* _ABOUT THIS EXERCISE_
Your task is to reproduce the listing exactly, without its images.

= = = =

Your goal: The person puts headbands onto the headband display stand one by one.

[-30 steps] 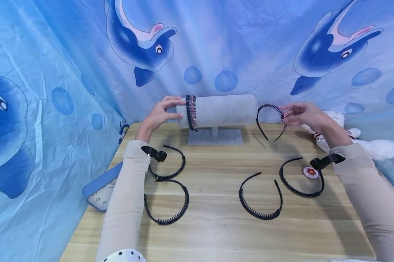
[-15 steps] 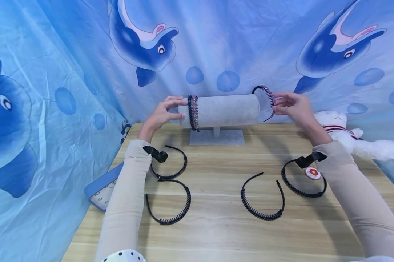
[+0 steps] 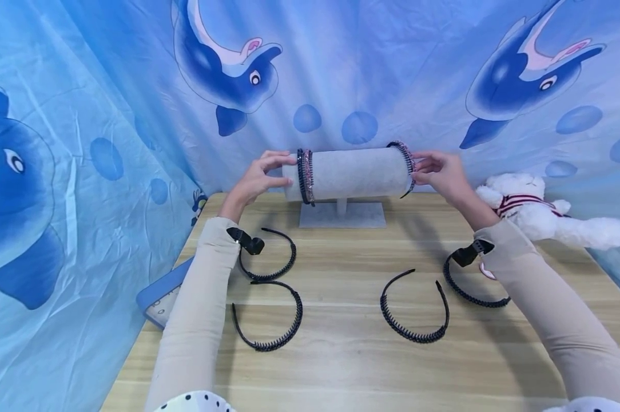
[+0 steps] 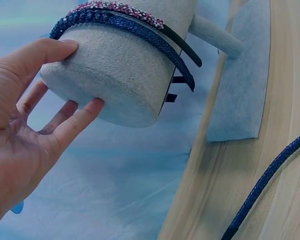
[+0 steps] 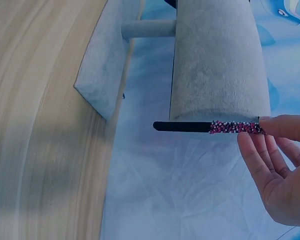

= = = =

* _WRITTEN RESPONSE_
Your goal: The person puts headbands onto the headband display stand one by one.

[-30 steps] 
[-15 steps] 
[+0 steps] 
[+0 steps] 
[+0 steps] 

There is nothing more to this exercise.